Venezuela es un campo de batalla entre dos formas de entender el mundo: por un lado, el chavismo o populismo que es el experimento político producto de la explosión del sistema político tradicional y la desigualdad económica; y por el otro el liberalismo que fue el que condujo a la crisis de aquella Venezuela –país que supo recibir a cientos de refugiados argentinos perseguidos por la dictadura militar, entre los que se contaron nuestro Luis Aznar y su familia–. Ambos regímenes se apoyaron en la explotación del petróleo como fuente de riqueza y, tal vez ahí, radique la explicación del fracaso de lo que los dos modelos tienen en común.
Hoy, la pelea de esos dos bandos tiene el rostro de Nicolás Maduro y Juan Guaidó, el primero fue reelecto en unos comicios de una transparencia tan escasa como el de las célebres primarias norteamericanas de Florida y el segundo se autoproclamó “presidente a cargo” en una maniobra menos clara que aquellas elecciones.
Los contendores tienen apoyos externos de peso: Rusia, China, Turquía y Cuba son aliados de Maduro, en tanto que 50 países –de los más de 170 que componen la ONU– encabezados por los EE.UU. defienden a Guaidó.

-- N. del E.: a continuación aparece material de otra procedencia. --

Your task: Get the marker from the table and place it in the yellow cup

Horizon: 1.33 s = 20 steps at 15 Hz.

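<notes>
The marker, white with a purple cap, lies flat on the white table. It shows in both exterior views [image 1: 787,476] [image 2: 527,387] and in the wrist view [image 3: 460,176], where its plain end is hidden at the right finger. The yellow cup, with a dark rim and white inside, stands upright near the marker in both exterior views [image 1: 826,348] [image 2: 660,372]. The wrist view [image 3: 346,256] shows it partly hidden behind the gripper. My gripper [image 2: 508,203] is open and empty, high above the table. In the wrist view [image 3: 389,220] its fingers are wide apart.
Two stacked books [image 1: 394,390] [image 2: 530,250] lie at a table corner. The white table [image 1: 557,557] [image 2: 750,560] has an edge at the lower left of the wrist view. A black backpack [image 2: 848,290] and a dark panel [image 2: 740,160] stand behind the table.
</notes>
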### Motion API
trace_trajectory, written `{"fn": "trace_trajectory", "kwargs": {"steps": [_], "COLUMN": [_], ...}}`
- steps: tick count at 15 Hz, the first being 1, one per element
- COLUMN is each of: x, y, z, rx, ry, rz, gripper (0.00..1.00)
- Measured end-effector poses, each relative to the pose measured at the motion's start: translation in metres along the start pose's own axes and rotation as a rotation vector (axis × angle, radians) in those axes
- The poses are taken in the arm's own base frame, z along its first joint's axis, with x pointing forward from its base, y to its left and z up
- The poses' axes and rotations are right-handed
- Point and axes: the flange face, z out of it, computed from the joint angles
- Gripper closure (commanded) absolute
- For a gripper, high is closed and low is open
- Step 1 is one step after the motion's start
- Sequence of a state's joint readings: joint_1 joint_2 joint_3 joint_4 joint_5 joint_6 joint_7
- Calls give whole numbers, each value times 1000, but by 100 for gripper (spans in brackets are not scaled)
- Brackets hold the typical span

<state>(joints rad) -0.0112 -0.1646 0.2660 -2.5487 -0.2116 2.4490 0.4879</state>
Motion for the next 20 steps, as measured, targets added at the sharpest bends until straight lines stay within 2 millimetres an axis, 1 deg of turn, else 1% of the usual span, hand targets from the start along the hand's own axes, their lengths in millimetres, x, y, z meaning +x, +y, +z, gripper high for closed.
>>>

El apoyo popular está repartido, pero lo que le da una ventaja indescontable a Maduro y, finalmente la subsistencia a su bando, es el monolítico apoyo del ejército. La correlación de fuerzas marca que este enfrentamiento es un empate y que va para largo.
En lo que se asemeja a las acciones política de Domingo F. Sarmiento en el siglo XIX –tal vez para esa época serían justificadas– Guaidó busca apoyo externo constante, al que seguramente le gustaría complementar con el apoyo militar que no tiene. Luego de una gira por Sudamérica, el joven legislador, volvió a Venezuela con el plan de intensificar las protestas, incluidas huelgas en el sector público y aumentar la presión diplomática con pedido, por ejemplo, endurecer las sanciones económicas de la Unión Europea.
Pero, la asfixia internacional empeora la situación del pueblo venezolano, antes que la salud del gobierno de Maduro, o de aumentar la popularidad del presidente a cargo. Parecería que toda la estrategia de desgaste de Guaidó estaría jugando en su contra.
Su objetivo está ahora centrado en minar ese apoyo militar. Para ello, además de contar con la propaganda de los medios masivos de comunicación de los países que lo apoyan, le ofrece una amnistía a quienes abandonen a Maduro, excluyendo a los acusados de delitos de lesa humanidad. Con esa promesa, dice haber logrado que unos 700 militares y policías hayan desertado del bando de Maduro en las últimas semanas, aunque ninguno sea de alto o medio rango.
Para que esto acurra, los militares requerirían ser, por lo menos, socios mayoritarios de un futuro gobierno de oposición.
La amenaza de la intervención norteamericana, directa o por terceros –guerrillas colombianas– parece remota, aunque no esté descartada. En cualquier caso, los resultados serían catastróficos para Venezuela y el bando liberal vería allanado el camino al poder, de una forma ignominiosa.
El apagón más grande de la historia de ese país se abate sobre una población curtida por la crisis. Como toda contingencia, para un bando es sabotaje y para el otro, una postal más de la implosión del régimen, esta vez, por falta de mantenimiento de la red eléctrica. Sin que verdad sea revelada, es el pueblo venezolano el que sufre las consecuencias
El Grupo de Lima, que reconoce a Guaidó, ha llamado al diálogo entre las partes, y países como Méjico, Bolivia y Uruguay han pedido diálogo entre venezolanos para solucionar sus diferencias sin injerencia de otras potencias en ese camino, que es el más largo y sufrido, pero el único posible para aquellos que pensamos en que la deliberación democrática es la única que garantiza las bases de una sociedad mejor.